Activity. The expected output is the data below, character for character, without its pictures.

Stored dataset items

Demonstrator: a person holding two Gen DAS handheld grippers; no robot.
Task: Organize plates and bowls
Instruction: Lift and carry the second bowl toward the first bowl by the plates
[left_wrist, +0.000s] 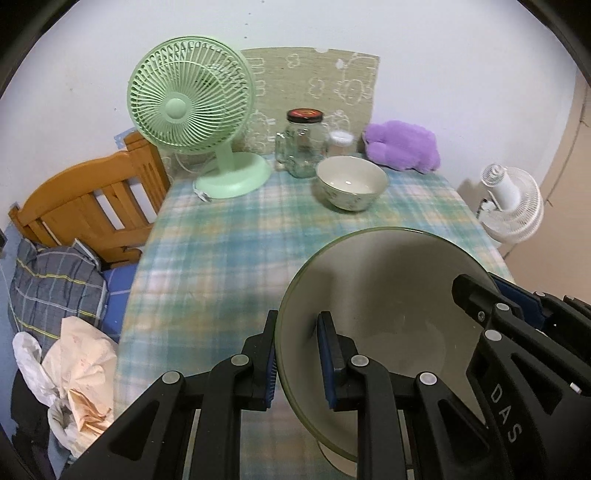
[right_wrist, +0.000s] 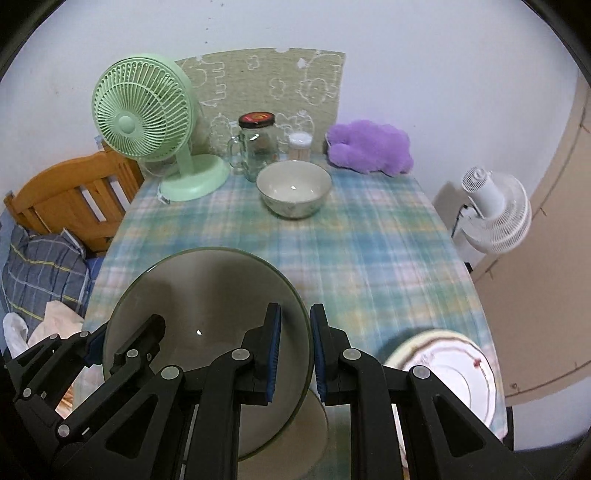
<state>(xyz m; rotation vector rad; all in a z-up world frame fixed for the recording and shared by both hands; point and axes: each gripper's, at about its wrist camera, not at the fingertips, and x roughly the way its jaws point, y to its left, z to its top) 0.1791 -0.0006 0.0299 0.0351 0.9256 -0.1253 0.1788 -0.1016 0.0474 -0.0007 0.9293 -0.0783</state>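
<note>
A large grey-green bowl (left_wrist: 388, 291) (right_wrist: 207, 291) hangs tilted above the near part of the plaid table (left_wrist: 229, 236) (right_wrist: 369, 258). My left gripper (left_wrist: 300, 360) (right_wrist: 123, 332) is shut on its left rim, one finger inside and one outside. On the opposite rim my right gripper (right_wrist: 295, 354) (left_wrist: 491, 290) is shut the same way. A smaller cream bowl (left_wrist: 351, 182) (right_wrist: 293, 190) with a faint pattern stands upright toward the back of the table. A white plate (right_wrist: 454, 373) with a coloured rim lies at the near right, partly behind my right finger.
Along the back stand a green desk fan (left_wrist: 192, 107) (right_wrist: 144, 114), a lidded glass mug jar (left_wrist: 303, 147) (right_wrist: 256, 147), a small white-topped container (left_wrist: 340, 142) and a purple plush (left_wrist: 402, 146) (right_wrist: 369, 146). A wooden chair (left_wrist: 92, 206) stands left, a white fan (right_wrist: 495, 218) right.
</note>
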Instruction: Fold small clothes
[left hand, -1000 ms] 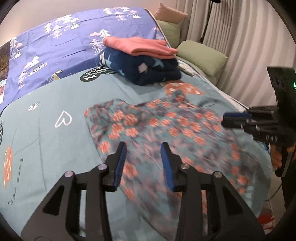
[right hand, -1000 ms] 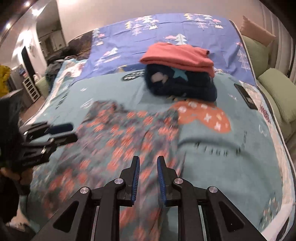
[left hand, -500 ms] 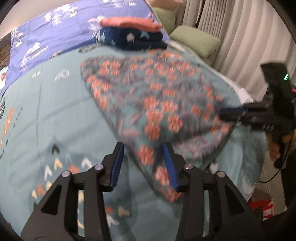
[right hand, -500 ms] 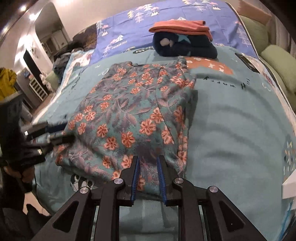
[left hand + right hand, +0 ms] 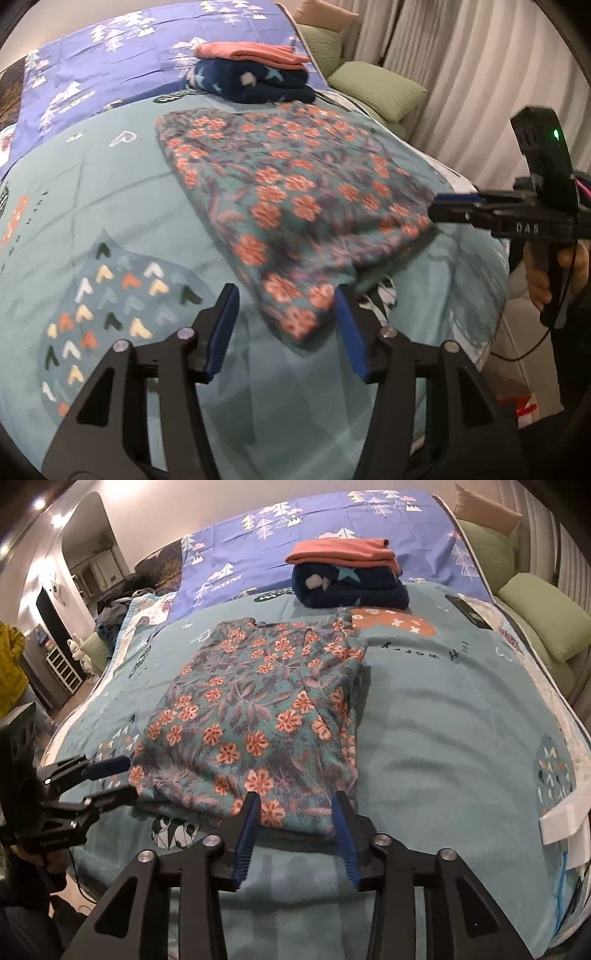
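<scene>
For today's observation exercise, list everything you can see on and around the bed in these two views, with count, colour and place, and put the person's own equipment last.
floral garment: one, teal with orange flowers, spread on the blanket's near half
teal blanket: one, teal with printed shapes, covering the bed's near part
purple sheet: one, purple with white trees, bed's far part
navy folded item: one, dark blue with stars, beyond the garment
coral folded item: one, coral, on top of the navy one
green cushions: at least two, right of the bed
curtains: pale, right side
left gripper: open, at the garment's near corner
right gripper: open, at the garment's near edge
</scene>
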Action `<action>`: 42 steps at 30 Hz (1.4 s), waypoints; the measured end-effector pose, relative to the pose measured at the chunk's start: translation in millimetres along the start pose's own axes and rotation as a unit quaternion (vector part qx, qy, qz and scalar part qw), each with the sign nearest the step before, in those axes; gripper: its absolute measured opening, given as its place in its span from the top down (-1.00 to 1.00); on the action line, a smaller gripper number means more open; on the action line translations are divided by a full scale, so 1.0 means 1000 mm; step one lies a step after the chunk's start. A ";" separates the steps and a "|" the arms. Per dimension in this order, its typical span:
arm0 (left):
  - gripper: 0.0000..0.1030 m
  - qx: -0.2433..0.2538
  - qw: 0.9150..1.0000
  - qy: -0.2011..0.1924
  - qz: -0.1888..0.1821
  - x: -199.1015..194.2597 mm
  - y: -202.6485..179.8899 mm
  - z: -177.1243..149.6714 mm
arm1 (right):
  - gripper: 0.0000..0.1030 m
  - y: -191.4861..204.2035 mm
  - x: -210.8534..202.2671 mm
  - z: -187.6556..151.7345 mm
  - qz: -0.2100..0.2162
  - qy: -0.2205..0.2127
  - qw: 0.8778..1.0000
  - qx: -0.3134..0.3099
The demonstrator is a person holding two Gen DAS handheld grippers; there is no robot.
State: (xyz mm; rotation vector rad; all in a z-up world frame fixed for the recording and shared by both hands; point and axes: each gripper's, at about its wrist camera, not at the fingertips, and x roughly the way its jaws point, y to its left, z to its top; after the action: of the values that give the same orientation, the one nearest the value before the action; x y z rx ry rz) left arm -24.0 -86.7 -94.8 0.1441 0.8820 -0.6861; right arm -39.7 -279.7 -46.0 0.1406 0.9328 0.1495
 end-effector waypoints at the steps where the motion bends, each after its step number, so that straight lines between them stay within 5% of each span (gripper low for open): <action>1: -0.07 0.005 1.000 0.004 0.007 0.003 -0.002 -0.001 | 0.11 0.001 -0.001 -0.001 -0.008 -0.001 1.000 -0.002; 6: -0.01 0.003 0.999 0.004 0.034 0.015 -0.001 0.000 | -0.01 0.002 0.003 -0.005 -0.063 0.006 0.998 -0.010; 9: 0.51 -0.007 1.000 0.003 0.015 0.012 0.002 0.000 | -0.01 -0.001 0.005 -0.008 -0.076 0.008 0.997 -0.008; 11: 0.68 -0.002 1.000 0.002 0.018 0.008 0.000 0.000 | -0.01 -0.002 0.004 -0.009 -0.082 0.007 0.997 -0.009; 20: 0.84 -0.030 0.999 0.025 0.005 -0.009 0.004 -0.009 | -0.02 0.002 -0.005 -0.009 -0.110 -0.011 0.993 -0.030; 34: 0.81 -0.045 0.999 -0.002 0.027 -0.034 0.010 0.017 | -0.17 0.005 -0.015 -0.006 -0.117 -0.032 0.991 -0.058; 39: 0.28 -0.045 0.998 0.000 0.036 -0.025 0.014 0.029 | -0.19 0.001 -0.015 -0.001 -0.116 -0.034 0.991 -0.060; 42: 0.15 -0.047 0.998 0.002 0.040 -0.021 0.018 0.033 | -0.24 -0.001 -0.013 0.003 -0.118 -0.034 0.990 -0.063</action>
State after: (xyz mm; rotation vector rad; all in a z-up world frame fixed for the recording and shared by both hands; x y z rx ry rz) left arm -0.4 -75.4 -61.0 0.0964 0.9060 -0.5687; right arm -45.1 -283.0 -33.8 -0.0803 0.8622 -0.0154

Response area.
Demonstrator: a person holding two Gen DAS handheld grippers; no robot.
Task: Organize plates and bowls
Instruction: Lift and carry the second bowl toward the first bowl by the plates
[left_wrist, +0.000s] 
[right_wrist, +0.000s] 
<state>(xyz m; rotation vector rad; all in a z-up world frame fixed for the recording and shared by both hands; point and axes: each gripper's, at about its wrist camera, not at the fingertips, and x roughly the way its jaws point, y to its left, z to its top) 0.1791 -0.0006 0.0299 0.0351 0.9256 -0.1253 0.1788 -0.1016 0.0474 -0.0007 0.9293 -0.0783</state>
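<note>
A large grey-green bowl (left_wrist: 388, 291) (right_wrist: 207, 291) hangs tilted above the near part of the plaid table (left_wrist: 229, 236) (right_wrist: 369, 258). My left gripper (left_wrist: 300, 360) (right_wrist: 123, 332) is shut on its left rim, one finger inside and one outside. On the opposite rim my right gripper (right_wrist: 295, 354) (left_wrist: 491, 290) is shut the same way. A smaller cream bowl (left_wrist: 351, 182) (right_wrist: 293, 190) with a faint pattern stands upright toward the back of the table. A white plate (right_wrist: 454, 373) with a coloured rim lies at the near right, partly behind my right finger.
Along the back stand a green desk fan (left_wrist: 192, 107) (right_wrist: 144, 114), a lidded glass mug jar (left_wrist: 303, 147) (right_wrist: 256, 147), a small white-topped container (left_wrist: 340, 142) and a purple plush (left_wrist: 402, 146) (right_wrist: 369, 146). A wooden chair (left_wrist: 92, 206) stands left, a white fan (right_wrist: 495, 218) right.
</note>
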Instruction: Fold small clothes
[left hand, -1000 ms] 
[right hand, -1000 ms] 
[left hand, -500 ms] 
[right hand, -500 ms] 
[left hand + right hand, +0 ms] 
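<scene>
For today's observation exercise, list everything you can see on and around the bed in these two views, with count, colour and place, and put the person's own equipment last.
floral garment: one, teal with orange flowers, spread on the blanket's near half
teal blanket: one, teal with printed shapes, covering the bed's near part
purple sheet: one, purple with white trees, bed's far part
navy folded item: one, dark blue with stars, beyond the garment
coral folded item: one, coral, on top of the navy one
green cushions: at least two, right of the bed
curtains: pale, right side
left gripper: open, at the garment's near corner
right gripper: open, at the garment's near edge
</scene>
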Action `<action>`: 42 steps at 30 Hz (1.4 s), waypoints; the measured end-effector pose, relative to the pose measured at the chunk's start: translation in millimetres along the start pose's own axes and rotation as a unit quaternion (vector part qx, qy, qz and scalar part qw), each with the sign nearest the step before, in those axes; gripper: its absolute measured opening, given as its place in its span from the top down (-1.00 to 1.00); on the action line, a smaller gripper number means more open; on the action line translations are divided by a full scale, so 1.0 means 1000 mm; step one lies a step after the chunk's start. A ";" separates the steps and a "|" the arms. Per dimension in this order, its typical span:
arm0 (left):
  - gripper: 0.0000..0.1030 m
  - qx: -0.2433..0.2538
  - qw: 0.9150..1.0000
  - qy: -0.2011..0.1924
  - qz: -0.1888..0.1821
  - x: -199.1015..194.2597 mm
  - y: -202.6485..179.8899 mm
  - z: -177.1243..149.6714 mm
arm1 (right):
  - gripper: 0.0000..0.1030 m
  - y: -191.4861..204.2035 mm
  - x: -210.8534..202.2671 mm
  - z: -187.6556..151.7345 mm
  - qz: -0.2100..0.2162
  - qy: -0.2205..0.2127
  - qw: 0.8778..1.0000
  - qx: -0.3134..0.3099
The demonstrator is a person holding two Gen DAS handheld grippers; there is no robot.
State: (xyz mm; rotation vector rad; all in a z-up world frame fixed for the recording and shared by both hands; point and axes: each gripper's, at about its wrist camera, not at the fingertips, and x roughly the way its jaws point, y to its left, z to its top; after the action: of the values that give the same orientation, the one nearest the value before the action; x y z rx ry rz) left arm -24.0 -86.7 -94.8 0.1441 0.8820 -0.6861; right arm -39.7 -279.7 -46.0 0.1406 0.9328 0.1495
 end-effector waypoints at the steps where the motion bends, each after its step number, so that straight lines between them stay within 5% of each span (gripper low for open): <action>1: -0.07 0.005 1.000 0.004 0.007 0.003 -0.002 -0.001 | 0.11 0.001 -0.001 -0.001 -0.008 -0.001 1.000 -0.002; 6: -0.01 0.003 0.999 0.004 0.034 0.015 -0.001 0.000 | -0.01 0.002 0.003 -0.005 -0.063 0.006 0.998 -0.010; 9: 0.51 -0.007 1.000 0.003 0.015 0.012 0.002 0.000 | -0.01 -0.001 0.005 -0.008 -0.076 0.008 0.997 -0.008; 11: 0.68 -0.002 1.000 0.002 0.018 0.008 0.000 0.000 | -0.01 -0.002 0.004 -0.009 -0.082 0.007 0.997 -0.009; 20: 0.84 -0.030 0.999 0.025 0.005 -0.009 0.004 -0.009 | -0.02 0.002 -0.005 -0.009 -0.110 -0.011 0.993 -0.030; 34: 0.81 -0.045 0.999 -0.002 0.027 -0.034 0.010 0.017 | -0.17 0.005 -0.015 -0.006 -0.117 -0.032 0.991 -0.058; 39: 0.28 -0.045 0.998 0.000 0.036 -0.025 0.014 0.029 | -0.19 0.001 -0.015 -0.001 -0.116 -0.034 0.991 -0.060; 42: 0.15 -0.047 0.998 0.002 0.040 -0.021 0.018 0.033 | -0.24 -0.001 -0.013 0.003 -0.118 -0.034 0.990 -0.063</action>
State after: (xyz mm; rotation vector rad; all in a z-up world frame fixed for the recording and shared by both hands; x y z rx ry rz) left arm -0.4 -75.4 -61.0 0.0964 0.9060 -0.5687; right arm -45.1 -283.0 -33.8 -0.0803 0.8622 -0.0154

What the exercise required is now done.